= Exercise brief =
Below are lines of data; give the number of them that contain "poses", and only that.

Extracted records
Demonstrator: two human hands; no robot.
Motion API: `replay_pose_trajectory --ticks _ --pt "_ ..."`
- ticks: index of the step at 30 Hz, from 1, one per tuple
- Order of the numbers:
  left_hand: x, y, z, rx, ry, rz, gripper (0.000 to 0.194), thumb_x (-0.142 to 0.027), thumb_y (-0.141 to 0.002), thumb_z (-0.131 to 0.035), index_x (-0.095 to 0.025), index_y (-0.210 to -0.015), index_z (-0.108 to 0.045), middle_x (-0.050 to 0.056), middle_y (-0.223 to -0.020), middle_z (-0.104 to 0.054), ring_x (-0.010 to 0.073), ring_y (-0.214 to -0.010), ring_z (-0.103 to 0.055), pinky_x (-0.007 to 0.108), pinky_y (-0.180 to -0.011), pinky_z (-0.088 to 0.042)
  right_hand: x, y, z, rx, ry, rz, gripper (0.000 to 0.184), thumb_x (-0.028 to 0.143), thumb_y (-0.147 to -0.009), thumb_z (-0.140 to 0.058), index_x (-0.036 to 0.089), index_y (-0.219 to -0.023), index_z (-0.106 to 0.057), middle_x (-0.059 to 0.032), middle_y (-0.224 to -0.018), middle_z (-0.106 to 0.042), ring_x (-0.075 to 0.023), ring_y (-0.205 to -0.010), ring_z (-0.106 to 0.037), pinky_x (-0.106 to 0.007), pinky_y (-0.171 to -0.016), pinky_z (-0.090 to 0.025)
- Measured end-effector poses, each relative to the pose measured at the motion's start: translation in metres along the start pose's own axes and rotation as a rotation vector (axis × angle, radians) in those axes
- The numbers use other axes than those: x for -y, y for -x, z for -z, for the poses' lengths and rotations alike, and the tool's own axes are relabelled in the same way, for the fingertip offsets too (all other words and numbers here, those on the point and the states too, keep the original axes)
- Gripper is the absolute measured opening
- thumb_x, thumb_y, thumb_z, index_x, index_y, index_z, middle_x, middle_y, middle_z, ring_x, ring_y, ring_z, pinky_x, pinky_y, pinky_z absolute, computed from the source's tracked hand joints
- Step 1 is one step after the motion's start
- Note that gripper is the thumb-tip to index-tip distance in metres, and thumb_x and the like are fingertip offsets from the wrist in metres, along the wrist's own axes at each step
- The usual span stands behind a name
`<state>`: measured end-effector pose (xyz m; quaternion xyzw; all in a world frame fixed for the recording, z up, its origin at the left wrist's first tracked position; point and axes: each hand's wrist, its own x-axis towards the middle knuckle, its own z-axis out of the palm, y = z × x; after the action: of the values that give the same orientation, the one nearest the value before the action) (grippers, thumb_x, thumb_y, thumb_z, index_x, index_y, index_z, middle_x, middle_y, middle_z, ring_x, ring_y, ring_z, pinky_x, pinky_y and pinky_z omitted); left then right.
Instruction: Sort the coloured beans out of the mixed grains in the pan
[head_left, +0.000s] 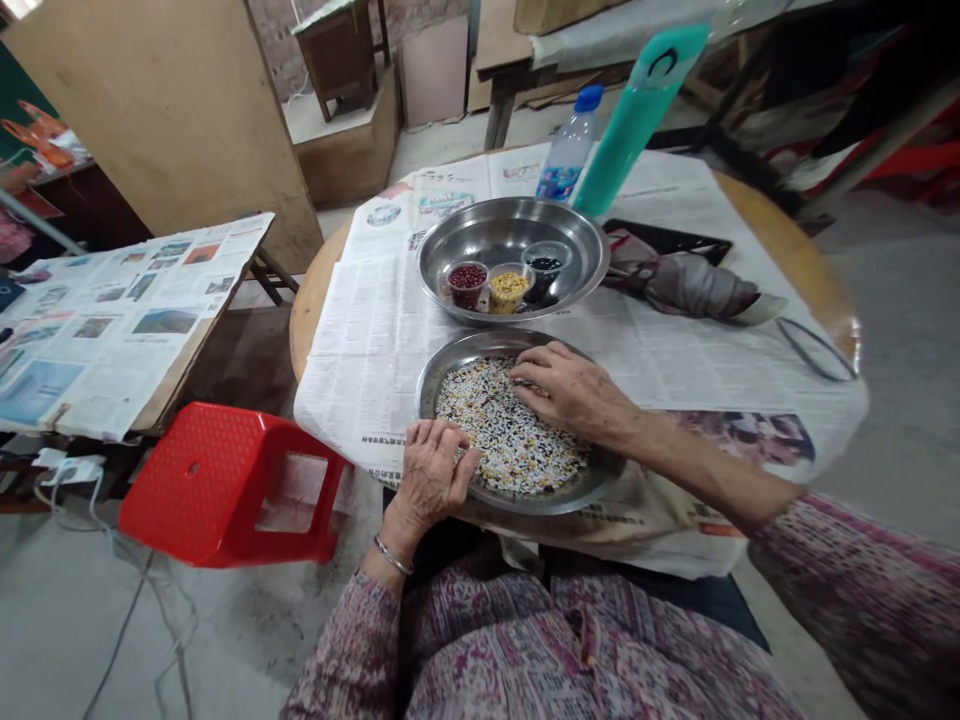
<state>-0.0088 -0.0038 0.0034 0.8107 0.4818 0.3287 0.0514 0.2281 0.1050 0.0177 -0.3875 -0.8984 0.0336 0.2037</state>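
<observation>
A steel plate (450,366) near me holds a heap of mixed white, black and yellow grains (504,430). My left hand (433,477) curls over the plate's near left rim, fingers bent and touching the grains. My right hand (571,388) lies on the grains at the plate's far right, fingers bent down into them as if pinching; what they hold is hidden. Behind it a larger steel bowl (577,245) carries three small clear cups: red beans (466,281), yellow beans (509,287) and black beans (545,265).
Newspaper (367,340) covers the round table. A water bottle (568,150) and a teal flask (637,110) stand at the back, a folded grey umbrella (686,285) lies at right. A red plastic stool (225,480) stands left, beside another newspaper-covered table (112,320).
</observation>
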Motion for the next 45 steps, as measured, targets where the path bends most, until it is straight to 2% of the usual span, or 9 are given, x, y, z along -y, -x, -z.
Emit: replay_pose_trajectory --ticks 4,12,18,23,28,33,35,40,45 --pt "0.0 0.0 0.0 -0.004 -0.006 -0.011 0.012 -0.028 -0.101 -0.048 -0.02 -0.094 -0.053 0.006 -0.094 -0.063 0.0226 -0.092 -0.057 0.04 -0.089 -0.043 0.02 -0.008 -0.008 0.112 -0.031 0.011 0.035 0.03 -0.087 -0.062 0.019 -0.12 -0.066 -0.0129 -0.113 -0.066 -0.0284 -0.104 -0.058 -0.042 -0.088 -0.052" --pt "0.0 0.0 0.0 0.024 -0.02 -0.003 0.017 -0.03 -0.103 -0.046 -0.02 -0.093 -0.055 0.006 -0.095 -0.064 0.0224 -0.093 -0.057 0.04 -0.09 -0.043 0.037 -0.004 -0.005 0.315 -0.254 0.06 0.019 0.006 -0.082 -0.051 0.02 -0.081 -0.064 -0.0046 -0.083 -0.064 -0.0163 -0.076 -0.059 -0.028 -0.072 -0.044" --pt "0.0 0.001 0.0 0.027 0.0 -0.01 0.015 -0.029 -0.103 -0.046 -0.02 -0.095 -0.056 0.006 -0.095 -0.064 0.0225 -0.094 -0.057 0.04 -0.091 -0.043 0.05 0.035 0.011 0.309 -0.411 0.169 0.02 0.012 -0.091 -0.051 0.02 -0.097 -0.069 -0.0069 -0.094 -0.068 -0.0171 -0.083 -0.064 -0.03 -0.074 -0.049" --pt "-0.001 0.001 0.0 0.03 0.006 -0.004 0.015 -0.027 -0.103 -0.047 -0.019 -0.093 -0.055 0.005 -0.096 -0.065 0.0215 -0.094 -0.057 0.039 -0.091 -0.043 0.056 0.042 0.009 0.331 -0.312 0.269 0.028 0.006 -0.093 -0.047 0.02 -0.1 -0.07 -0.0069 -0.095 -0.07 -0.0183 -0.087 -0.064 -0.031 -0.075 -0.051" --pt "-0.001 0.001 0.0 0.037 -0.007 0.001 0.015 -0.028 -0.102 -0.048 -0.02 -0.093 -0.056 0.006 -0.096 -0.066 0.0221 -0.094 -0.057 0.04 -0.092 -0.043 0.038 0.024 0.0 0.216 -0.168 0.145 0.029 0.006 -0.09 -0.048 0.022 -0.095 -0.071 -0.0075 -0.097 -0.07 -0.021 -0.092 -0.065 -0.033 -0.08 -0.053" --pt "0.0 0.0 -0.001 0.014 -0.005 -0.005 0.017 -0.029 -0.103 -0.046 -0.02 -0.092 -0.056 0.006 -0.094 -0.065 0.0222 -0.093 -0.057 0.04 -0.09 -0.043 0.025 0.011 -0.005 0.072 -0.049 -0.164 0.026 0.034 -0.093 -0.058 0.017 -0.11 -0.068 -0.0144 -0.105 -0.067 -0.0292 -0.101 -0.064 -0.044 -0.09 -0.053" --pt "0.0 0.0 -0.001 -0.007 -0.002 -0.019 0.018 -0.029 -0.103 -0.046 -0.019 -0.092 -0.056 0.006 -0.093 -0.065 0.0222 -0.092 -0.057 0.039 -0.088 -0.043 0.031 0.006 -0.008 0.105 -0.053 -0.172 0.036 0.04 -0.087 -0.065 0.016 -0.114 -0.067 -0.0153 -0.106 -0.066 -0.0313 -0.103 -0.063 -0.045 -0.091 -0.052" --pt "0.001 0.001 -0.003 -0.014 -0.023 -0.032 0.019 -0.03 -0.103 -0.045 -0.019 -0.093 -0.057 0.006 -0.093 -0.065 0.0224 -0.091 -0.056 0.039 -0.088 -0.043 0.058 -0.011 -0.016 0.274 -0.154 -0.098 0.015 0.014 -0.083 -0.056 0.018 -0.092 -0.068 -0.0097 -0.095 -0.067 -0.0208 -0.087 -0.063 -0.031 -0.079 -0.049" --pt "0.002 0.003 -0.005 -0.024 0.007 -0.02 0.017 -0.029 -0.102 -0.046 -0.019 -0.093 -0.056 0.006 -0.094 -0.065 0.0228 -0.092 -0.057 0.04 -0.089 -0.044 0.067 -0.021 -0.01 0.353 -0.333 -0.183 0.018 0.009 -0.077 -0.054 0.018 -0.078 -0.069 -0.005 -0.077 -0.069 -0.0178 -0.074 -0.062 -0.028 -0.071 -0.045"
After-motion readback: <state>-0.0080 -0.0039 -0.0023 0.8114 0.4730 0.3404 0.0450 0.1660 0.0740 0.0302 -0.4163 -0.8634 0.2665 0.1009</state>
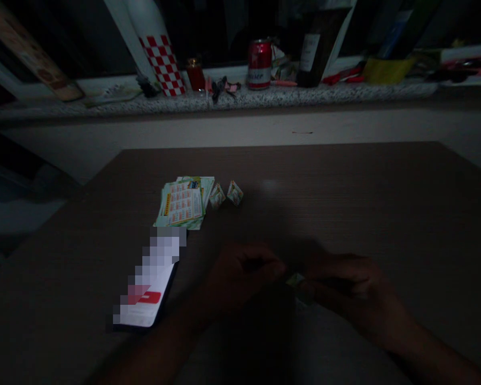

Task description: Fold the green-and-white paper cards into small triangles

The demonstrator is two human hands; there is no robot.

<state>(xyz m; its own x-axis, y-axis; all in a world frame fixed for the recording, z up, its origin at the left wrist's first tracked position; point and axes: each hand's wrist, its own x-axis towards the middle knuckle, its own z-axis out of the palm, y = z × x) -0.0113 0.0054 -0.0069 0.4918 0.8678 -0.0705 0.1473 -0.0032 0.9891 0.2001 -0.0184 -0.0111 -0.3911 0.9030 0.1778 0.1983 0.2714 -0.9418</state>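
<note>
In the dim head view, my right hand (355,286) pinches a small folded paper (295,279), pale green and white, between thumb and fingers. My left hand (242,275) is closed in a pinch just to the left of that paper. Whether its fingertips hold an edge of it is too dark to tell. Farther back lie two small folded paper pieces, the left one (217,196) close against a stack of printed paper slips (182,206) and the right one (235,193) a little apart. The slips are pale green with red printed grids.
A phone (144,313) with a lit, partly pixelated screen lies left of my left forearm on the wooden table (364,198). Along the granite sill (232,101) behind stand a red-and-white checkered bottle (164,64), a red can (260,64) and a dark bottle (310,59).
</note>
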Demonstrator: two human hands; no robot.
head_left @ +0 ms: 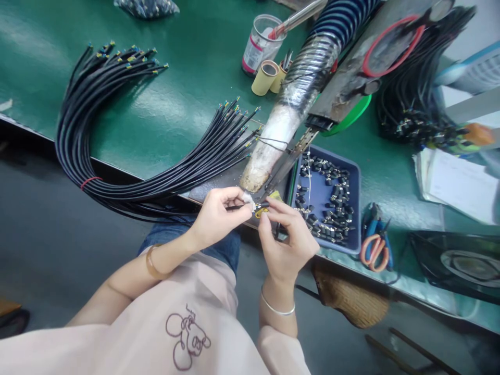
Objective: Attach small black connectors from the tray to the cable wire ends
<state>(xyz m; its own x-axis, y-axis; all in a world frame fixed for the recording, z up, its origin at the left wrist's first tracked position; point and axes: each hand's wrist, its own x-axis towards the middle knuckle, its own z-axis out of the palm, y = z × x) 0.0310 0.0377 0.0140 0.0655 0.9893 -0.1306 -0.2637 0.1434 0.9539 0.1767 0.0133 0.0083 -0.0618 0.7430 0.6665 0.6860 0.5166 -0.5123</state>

= Final answer =
2